November 2, 2022

Learn to Code

Over the past couple of years I’ve taught myself programming and data science. I’d been at a big computer nerd and at least programming-nerd-adjacent for a long time (linux user since 2005, emacs users since 2011) but in 2020 I made a conscious decision to pursue learning to code as part of a plan to find an alternative career. Over the past couple of years I’ve tried out quite a few different resources for learning programming and data science. Here are some highlights. Note, these are resources I’ve used, and not a suggested curriculum: play around and find the tools that work for you. Pretty much all the resources listed here are free. Most of them have been explored by yours truly, some have been recommended by people I trust.

Learn to program

It’s incredible how many good resources there are out there to help you learn to code. There’s so many good completely free resources too! I mean, it’s kind of prima facie surprising, but once you consider how much time and effort people put into the free software ecosystem, it’s not that surprising that a lot of freely available material exists. Although, I still think it’s remarkable how much of the material is actually good.

Practice

The best way to learn is by doing, so practice, practice, practice! My favourite site for practicing coding exercises is exercism. You can choose from dozens of languages, and get a list of exercises that teach you various programming concepts and get increasingly difficult as you learn more. Pick a language that has “Learning Mode”: this will give you more guidance and information on the concepts being taught.

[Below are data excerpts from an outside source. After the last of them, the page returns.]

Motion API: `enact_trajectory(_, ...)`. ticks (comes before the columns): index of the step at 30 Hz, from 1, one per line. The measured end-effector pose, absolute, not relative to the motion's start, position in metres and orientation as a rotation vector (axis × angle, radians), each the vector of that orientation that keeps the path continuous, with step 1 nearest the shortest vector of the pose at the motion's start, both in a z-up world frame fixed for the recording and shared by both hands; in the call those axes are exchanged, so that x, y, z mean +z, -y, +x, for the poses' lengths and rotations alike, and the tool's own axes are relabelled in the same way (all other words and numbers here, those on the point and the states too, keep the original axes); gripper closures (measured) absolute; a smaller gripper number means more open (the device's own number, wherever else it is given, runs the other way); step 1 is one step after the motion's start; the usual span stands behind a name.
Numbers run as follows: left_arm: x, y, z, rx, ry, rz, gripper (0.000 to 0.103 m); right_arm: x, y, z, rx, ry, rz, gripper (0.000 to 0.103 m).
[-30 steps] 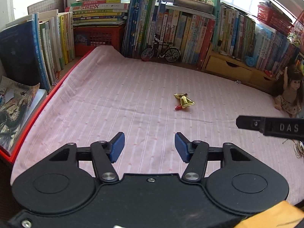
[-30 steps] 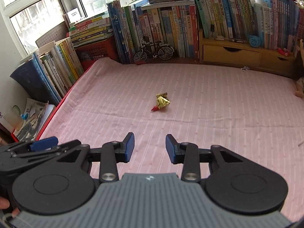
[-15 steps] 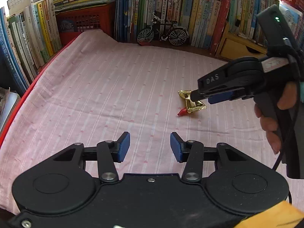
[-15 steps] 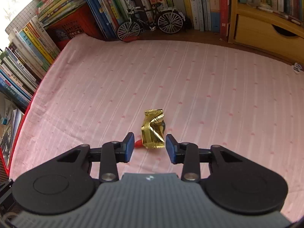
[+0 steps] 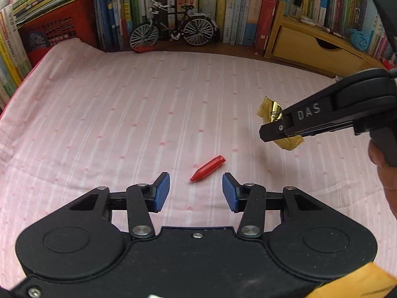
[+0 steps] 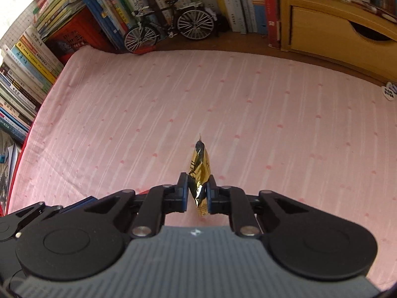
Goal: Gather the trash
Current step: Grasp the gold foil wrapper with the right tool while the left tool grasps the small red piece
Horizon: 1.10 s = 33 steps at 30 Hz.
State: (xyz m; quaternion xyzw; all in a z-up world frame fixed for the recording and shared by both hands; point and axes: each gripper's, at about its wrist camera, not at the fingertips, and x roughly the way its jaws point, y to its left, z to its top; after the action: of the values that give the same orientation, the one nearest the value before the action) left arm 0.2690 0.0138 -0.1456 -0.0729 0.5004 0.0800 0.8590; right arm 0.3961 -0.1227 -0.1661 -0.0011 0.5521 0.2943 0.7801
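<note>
Pinching a gold wrapper [image 6: 199, 181], the right gripper [image 6: 196, 193] has just closed, lifting it above the pink sheet [image 6: 124, 114] | red cap [image 5: 208, 168] lies just ahead of the empty, parted left gripper [image 5: 196, 195] | toy bicycle [image 5: 171, 28], books [image 5: 233, 5] behind | "DAS" on right gripper's finger.

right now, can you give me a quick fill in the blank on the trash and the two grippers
1. The right gripper is shut on the ____ wrapper.
2. The red piece lies on the ____ cloth.
3. The left gripper has its jaws ____, with nothing between the pads.
4. A model ____ stands before the books.

Missing: gold; pink; open; bicycle
</note>
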Motion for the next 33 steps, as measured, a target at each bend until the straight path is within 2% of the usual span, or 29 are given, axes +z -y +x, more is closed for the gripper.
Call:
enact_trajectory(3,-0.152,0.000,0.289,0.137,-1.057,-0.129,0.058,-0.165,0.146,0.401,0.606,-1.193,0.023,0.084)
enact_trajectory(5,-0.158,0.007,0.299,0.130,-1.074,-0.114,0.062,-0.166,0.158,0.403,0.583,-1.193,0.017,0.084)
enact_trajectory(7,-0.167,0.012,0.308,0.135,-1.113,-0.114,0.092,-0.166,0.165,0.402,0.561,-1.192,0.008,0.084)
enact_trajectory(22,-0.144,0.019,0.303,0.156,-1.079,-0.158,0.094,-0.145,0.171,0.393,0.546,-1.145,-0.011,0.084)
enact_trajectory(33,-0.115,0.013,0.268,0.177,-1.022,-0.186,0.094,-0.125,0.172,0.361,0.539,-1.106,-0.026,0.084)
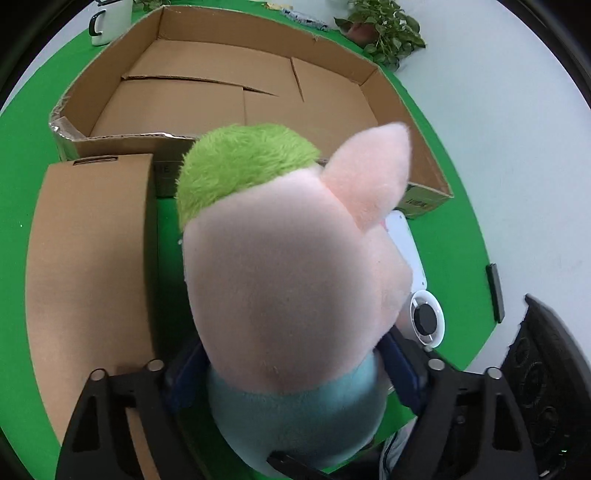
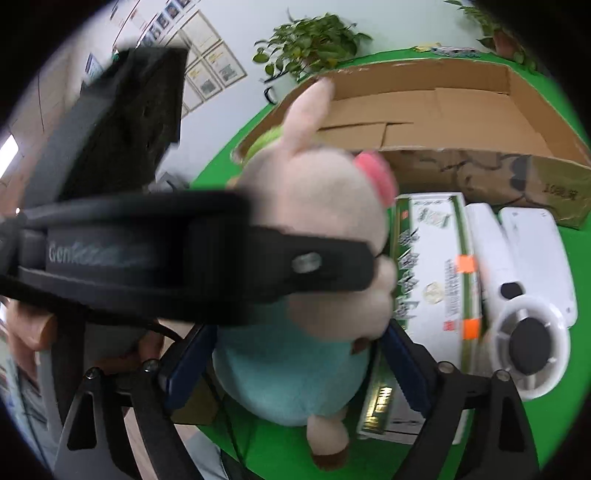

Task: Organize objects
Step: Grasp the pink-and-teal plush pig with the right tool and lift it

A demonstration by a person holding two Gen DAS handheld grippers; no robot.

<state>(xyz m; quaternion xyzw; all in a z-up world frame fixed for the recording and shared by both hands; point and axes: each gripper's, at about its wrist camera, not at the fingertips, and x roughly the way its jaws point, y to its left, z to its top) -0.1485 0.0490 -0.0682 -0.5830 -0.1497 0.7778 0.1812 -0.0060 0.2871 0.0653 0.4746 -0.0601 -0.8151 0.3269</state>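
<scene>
A plush pig [image 1: 295,266] with a pink head, a green tuft and a light blue body hangs above the green mat. My left gripper [image 1: 291,347] is shut on it, its blue pads [image 1: 400,365] pressing either side of the body. Seen from the right wrist, the left gripper [image 2: 258,258] reaches in from the left and grips the plush pig [image 2: 314,229] at the neck. My right gripper [image 2: 295,339] is open, with the pig's blue belly between its jaws and a gap at the right pad [image 2: 402,369]. The pig's feet dangle free.
A large open cardboard box [image 1: 406,122] lies beyond the pig and a closed brown box [image 1: 92,258] to the left. A white and green carton [image 2: 436,266] and a white fan-like device [image 2: 528,332] lie on the green mat [image 1: 454,258]. A mug [image 1: 110,22] and plants [image 1: 388,29] stand at the back.
</scene>
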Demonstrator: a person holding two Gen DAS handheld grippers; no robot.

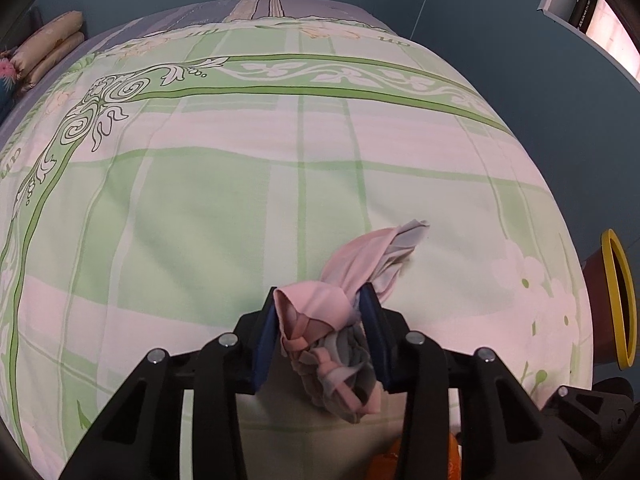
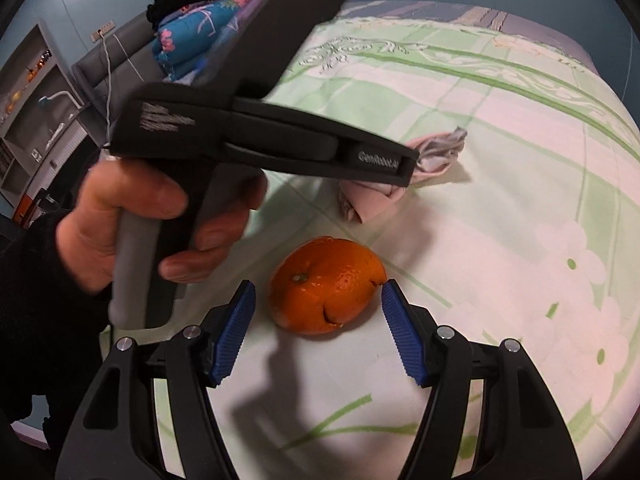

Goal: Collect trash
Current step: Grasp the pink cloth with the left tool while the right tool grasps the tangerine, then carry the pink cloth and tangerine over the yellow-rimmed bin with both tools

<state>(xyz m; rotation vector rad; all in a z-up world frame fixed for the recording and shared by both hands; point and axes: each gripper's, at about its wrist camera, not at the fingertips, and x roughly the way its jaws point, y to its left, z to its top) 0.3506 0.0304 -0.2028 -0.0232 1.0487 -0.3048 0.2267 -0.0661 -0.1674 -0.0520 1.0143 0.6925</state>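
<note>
My left gripper [image 1: 320, 296] is shut on a crumpled pink and grey cloth [image 1: 352, 276], held just above the green and white bedspread [image 1: 200, 208]. In the right wrist view the same cloth [image 2: 404, 176] hangs from the left gripper's black body [image 2: 280, 136], which a hand holds at the left. My right gripper [image 2: 318, 292] is open, its blue pads on either side of an orange peel [image 2: 326, 284] shaped like a whole orange, lying on the bedspread [image 2: 500, 184]. The pads stand apart from the peel.
A brown bin with a yellow rim [image 1: 618, 300] stands at the bed's right edge. Folded pillows [image 1: 48, 48] lie at the far left. A blue flowered quilt with black cloth on it [image 2: 196, 24] sits near the headboard. Teal walls surround the bed.
</note>
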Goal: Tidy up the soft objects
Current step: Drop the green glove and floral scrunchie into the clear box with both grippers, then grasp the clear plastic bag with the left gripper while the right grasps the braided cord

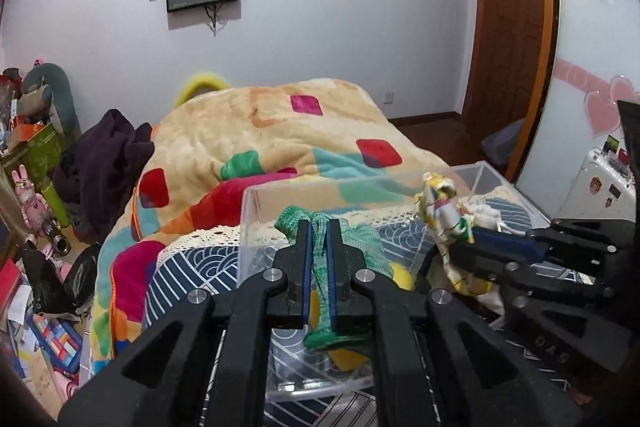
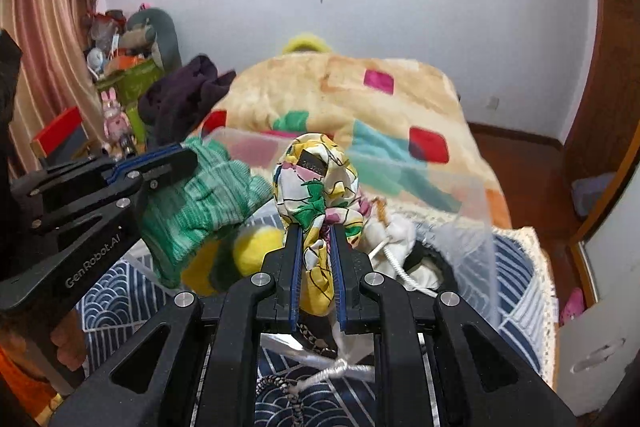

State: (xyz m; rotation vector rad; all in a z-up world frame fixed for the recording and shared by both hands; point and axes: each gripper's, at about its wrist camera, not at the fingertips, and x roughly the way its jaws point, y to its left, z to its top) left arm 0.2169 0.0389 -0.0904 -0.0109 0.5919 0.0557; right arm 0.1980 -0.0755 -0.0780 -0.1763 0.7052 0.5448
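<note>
Green knit fabric, a ribbed glove [image 1: 320, 255], is clamped between the blue pads of the left gripper [image 1: 319, 227] above the clear plastic box [image 1: 256, 195], which sits on a wave-patterned blue cloth [image 1: 184, 267] on the bed, a patchwork fleece blanket [image 1: 280, 131] heaped behind it and a dark garment [image 1: 104, 163] at the far left. To the right, the right gripper [image 2: 316, 231] is closed on a floral printed cloth [image 2: 316, 179] over the same box. Only the right wrist view shows a yellow plush [image 2: 256, 247], a white corded bundle [image 2: 396, 239] and "GenRobot.AI" printed on the left gripper's arm.
</note>
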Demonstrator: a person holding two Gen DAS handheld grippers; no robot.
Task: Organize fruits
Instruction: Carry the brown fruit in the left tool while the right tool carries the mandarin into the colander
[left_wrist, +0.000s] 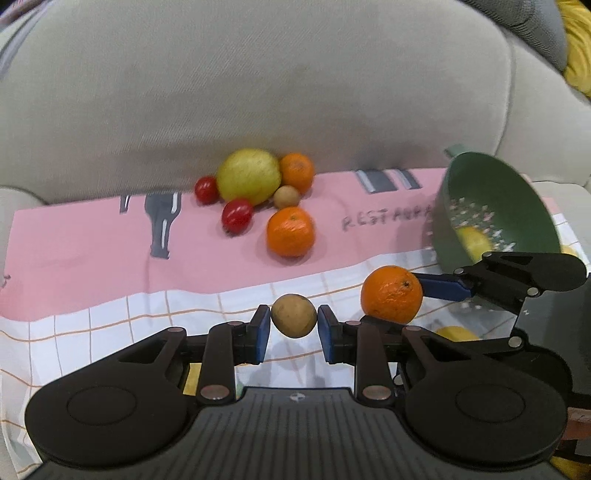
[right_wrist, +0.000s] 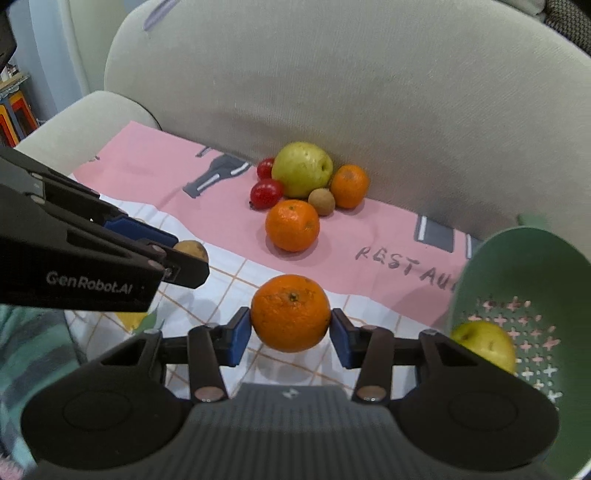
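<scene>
Over the pink-and-checked cloth on the beige sofa, left gripper (left_wrist: 293, 328) pinches a small round brown fruit (left_wrist: 293, 315), right gripper (right_wrist: 290, 328) clamps a round orange (right_wrist: 290, 312); carry both level, release low inside the tilted green perforated plastic colander (right_wrist: 524, 295)

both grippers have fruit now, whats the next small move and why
Probably swing the right gripper toward the green colander and drop its orange in. The colander sits just to its right and already holds a yellow-green fruit; the left gripper, shut on the small brown fruit, can follow.
</scene>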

There are a number of other websites where you can try coding challenges, including CodeWars and LeetCode.

In a similar vein, there are the series of puzzles from previous years' Advent of Code. Each year consists of a series of increasingly challenging puzzles. A new puzzle unlocks every day during December (up to the 25th), and they’re kind of linked by a goofy story. I got as far as day 18 last year and I had a lot of fun. You can access previous years' puzzles from the website.

I’m not going to weigh in on which language you should start learning first but I will say that from my totally unscientific trawling of the jobs boards, the languages that appear most often are javascript (and derivatives like typescript etc), python and C++. Of those, for data science work, python is clearly the best choice.

Web development

There are lots of free courses to get you into programming that focus on teaching you the tools you need to become a web developer, and thus focus on teaching you javascript as your main language (and HTML, CSS etc and so on). These include, for example The Odin Project and Full Stack Open. Both of these require you to set up and install some stuff you’ll need to write and test code on your own machine. If you want a course that lets you write code in the browser, you can explore Free Code Camp. I actually think you probably get more out of learning if you set it up yourself and run stuff locally. It (a) gives you more options to explore when you’re debugging and (b) teaches you a little more about the infrastructure required to make your code actually work. But I recognise that local installation might not always be an option, so it’s nice to have alternatives.

General programming

I didn’t really know where to list this, but I think Calm Code deserves a mention. Short tutorials on a bunch of topics.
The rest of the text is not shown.